The Macduffs took me to the 1936 Empire Exhibition held in Johannesburg. A popular exhibit was a family of Kalahari Bushmen carrying on their everyday living in a constructed encampment at the exhibition grounds.

 

Comparing Pretoria to Durban I observed that locals did not use “fana-ga-lo” in communicating with domestic workers as was the case in Durban. The preferred language for this was Afrikaans. Although Auntie Macduff did not speak Afrikaans she referred to a broom as a “besem” and a cloth as a “lappie” when addressing a domestic worker.

 

Moving to a Catholic school caused confusion in my mind when it came to prayers said in Catholic schools as opposed to those in Anglican schools. At DPHS we attended assembly every morning when the Headmaster recited the following prayer concerning activities for the day ahead.

 

“O Lord, our heavenly Father

almighty and everlasting God,

who hast safely brought us to the beginning of this day;
defend us in the same with thy mighty power;
and grant that this day we fall into no sin,
neither run into any kind of danger,
but that all our doings may be ordered by thy governance,
to do always that is righteous in thy sight;
through Jesus Christ our Lord”.

 

At CBC there was no morning assembly and no prayer concerning activities for the day. There was a clock in every class room which chimed on the hour. On every chime of the school day the teacher, always a brother, recited a “Hail Mary’ as follows:

 

“Hail Mary,
Full of Grace,
The Lord is with thee.
Blessed art thou among women,
and blessed is the fruit
of thy womb, Jesus.
Holy Mary,
Mother of God pray for us sinners now,
and at the hour of death”
.

 

As a boy of 10 years I had the following problems:

 

  • I did not know the meaning of the word “womb”
  • I had never experienced any prayer addressed to the virgin Mary
  • I did not understand the concept of intercession via the virgin Mary
  • The wording did not seem to relate to the day’s activities

 

In Durban I had attended St James Anglican church and I had learned to address my private prayers directly to God. Now, in Pretoria I did not attend church and relied on letters from Anita for my continued assurance towards being united as a family.

 

Irish Brothers did all teaching of classes and singing. I recall “Come back to Erin” and “By Killarney’s Lakes and Wells.” Brother Mcguire had a dislike for a boy named Albert Jaminee and appeared to delight in administering excessive physical punishment using a wooden blackboard pointer to the ends of his fingers, in wintry weather. I therefore took an instant dislike to this particular brother but not for any of the others who were kind and genteel.

 

I noticed a large proportion of Greek scholars whereas in Durban schools I had never met any Greeks.

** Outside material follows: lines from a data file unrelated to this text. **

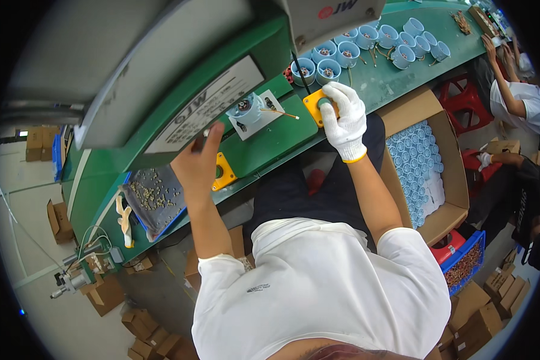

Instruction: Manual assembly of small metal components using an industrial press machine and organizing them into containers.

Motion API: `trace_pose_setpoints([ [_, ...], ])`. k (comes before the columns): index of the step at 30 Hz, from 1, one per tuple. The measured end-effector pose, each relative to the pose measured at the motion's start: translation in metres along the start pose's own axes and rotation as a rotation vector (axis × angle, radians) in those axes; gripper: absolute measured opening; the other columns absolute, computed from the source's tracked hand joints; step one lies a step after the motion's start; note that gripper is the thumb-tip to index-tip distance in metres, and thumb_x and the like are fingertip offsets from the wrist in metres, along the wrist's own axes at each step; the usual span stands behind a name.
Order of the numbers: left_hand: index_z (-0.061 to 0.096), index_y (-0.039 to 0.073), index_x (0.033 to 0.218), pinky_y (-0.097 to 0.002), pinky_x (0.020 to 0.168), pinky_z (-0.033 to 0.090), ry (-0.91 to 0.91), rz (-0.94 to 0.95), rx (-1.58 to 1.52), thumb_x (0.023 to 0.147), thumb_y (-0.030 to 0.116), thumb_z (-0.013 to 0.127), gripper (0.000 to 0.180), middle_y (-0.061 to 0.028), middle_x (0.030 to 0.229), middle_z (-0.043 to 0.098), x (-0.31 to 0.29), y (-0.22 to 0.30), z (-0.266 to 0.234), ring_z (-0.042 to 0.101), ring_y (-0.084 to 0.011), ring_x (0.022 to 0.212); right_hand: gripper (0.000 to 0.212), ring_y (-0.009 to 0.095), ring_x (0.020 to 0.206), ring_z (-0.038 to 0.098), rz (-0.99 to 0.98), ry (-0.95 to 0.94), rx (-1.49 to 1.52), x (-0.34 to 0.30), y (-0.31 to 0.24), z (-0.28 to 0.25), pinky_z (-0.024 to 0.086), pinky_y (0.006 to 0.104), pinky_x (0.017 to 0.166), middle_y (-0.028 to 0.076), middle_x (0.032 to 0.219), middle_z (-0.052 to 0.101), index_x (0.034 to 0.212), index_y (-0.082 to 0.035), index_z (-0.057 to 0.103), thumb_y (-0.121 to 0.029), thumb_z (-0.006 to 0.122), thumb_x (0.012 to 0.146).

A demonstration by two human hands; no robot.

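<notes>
My right hand (345, 120), in a white glove, curls its thumb and fingers over a yellow push-button box (313, 110) with a green button. My bare left hand (199, 165) is raised before the green press (222, 66), its fingers bent together. A small pale thing shows at those fingertips, too blurred to name. Just beyond them a light blue cup-shaped housing (253, 109) stands on a pale plate (270, 123) under the press. Thin wires (285, 113) stick out of the housing to the right. Below my left hand sits a second yellow button box (223, 173).
Several blue housings (366, 37) stand on the green bench at the back right. A carton (456, 207) of blue parts is at my right. On the left are a tray of small parts (156, 198) and a loose glove (124, 222). Co-workers (519, 99) sit at the right.
</notes>
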State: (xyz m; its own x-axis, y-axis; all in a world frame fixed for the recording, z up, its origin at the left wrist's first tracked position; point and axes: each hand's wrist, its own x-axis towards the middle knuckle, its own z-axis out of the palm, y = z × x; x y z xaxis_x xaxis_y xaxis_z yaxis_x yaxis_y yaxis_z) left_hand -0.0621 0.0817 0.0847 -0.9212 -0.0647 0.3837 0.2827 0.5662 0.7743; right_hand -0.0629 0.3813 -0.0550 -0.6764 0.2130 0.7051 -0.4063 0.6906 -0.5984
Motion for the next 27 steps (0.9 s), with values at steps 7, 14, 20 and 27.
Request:
trace_pose_setpoints([
  [7,0.084,0.001,0.1,-0.0302,0.06,0.034,-0.23,0.069,0.16,0.09,0.023,0.09,0.024,0.0028,0.07,0.053,0.052,0.023,0.018,0.042,-0.0085,0.066,0.032,0.036,0.106,0.072,-0.017,0.017,0.022,-0.001,-0.001,0.0,0.058,0.0445,0.091,0.013,0.126,0.074,0.124,-0.009,0.073,-0.02,0.077,0.094],
  [14,0.086,0.003,0.102,-0.0323,0.061,0.039,-0.324,-0.027,0.361,0.09,0.031,0.088,0.03,-0.0005,0.07,0.056,0.051,0.038,0.019,0.044,-0.0119,0.066,0.034,0.037,0.106,0.073,-0.028,0.004,0.008,0.001,0.0,-0.007,0.058,0.0445,0.092,0.015,0.126,0.074,0.126,-0.009,0.072,-0.021,0.077,0.094],
  [20,0.086,0.003,0.102,-0.032,0.063,0.042,-0.325,-0.029,0.327,0.091,0.032,0.087,0.031,-0.0014,0.073,0.059,0.054,0.032,0.022,0.049,-0.0122,0.067,0.034,0.037,0.106,0.073,-0.023,0.009,0.038,-0.001,0.002,-0.006,0.058,0.0447,0.092,0.015,0.127,0.074,0.126,-0.008,0.073,-0.02,0.077,0.094],
  [27,0.085,0.003,0.109,-0.0294,0.067,0.047,-0.298,-0.052,0.198,0.093,0.022,0.085,0.025,-0.004,0.077,0.065,0.048,0.008,0.011,0.056,-0.0117,0.072,0.034,0.038,0.111,0.072,-0.003,-0.014,0.052,-0.004,0.001,-0.004,0.058,0.0448,0.096,0.016,0.131,0.073,0.127,-0.007,0.073,-0.017,0.077,0.095],
])
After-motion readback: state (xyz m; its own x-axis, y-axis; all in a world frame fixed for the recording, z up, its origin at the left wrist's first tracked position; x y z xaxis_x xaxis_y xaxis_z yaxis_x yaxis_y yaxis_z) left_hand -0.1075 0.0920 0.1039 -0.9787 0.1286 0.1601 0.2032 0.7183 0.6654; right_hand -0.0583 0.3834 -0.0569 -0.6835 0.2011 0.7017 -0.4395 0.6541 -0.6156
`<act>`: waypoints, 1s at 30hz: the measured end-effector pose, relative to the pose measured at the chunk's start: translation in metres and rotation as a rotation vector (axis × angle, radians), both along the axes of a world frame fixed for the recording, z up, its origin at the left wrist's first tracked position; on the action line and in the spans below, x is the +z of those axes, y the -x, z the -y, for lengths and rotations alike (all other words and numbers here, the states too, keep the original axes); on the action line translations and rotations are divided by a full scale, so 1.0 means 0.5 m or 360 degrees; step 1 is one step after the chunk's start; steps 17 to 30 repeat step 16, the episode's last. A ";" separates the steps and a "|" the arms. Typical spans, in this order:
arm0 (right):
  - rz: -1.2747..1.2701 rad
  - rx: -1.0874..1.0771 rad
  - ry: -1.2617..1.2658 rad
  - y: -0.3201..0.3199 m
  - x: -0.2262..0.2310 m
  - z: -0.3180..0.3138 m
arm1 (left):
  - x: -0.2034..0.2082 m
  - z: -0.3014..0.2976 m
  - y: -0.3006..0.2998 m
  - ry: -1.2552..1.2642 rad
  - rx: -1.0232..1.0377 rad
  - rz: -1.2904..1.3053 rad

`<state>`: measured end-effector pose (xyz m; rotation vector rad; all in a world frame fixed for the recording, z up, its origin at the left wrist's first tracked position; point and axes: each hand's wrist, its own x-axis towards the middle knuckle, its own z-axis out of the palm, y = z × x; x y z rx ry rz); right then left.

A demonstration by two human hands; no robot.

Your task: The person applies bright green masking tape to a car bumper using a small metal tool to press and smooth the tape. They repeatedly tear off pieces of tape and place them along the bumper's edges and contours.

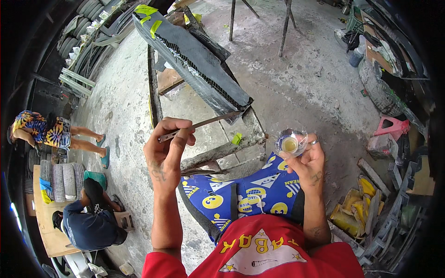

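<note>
My left hand (170, 147) is closed round the silver handle of a long thin metal blade (208, 121). Its far tip reaches the near end of a long grey-black panel (185, 60), though I cannot tell whether it touches. A dark woven strip runs along that panel, and yellow-green tape (155, 28) sticks to its far end. In my right hand (307, 160) is a clear plastic cup (290, 141), gripped by its side, with a little pale yellowish liquid in the bottom. The panel lies tilted on a rough, worn stand frame (222, 150) in front of my knees.
On the left, one person (90, 224) sits by a wooden board (52, 231) and another (41, 129) bends over. Tyres (62, 183) stand nearby. Along the right lie a pink jack stand (391, 125), yellow scraps (352, 213) and long strips. Thin metal legs (285, 28) rise beyond the panel.
</note>
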<state>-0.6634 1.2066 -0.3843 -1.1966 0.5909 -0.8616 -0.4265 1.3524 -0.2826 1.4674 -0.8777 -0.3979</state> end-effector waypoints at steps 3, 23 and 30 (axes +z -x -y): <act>-0.0022 0.0004 0.0003 0.001 0.000 -0.001 | -0.004 -0.001 -0.003 0.0000 -0.0014 0.0004; 0.0009 0.0032 -0.0023 0.003 -0.005 0.000 | -0.005 -0.002 -0.011 0.0050 0.0005 0.0014; 0.0009 0.0032 -0.0023 0.003 -0.005 0.000 | -0.005 -0.002 -0.011 0.0050 0.0005 0.0014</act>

Auntie Macduff had an elderly gentleman friend who took us on outings for tea on Sundays to places like Bonaccord and Hartebeestpoort dams. He took great care of his car which had drawable curtains on all windows. I was expected to be on best behaviour during such occasions.

 

I returned to Durban and DPHS in 1938 to live with the Beisiegel family, a stone’s throw from DPHS. The move was to settle me back in my old school, in preparation for the return of Dick and Anita later in the year.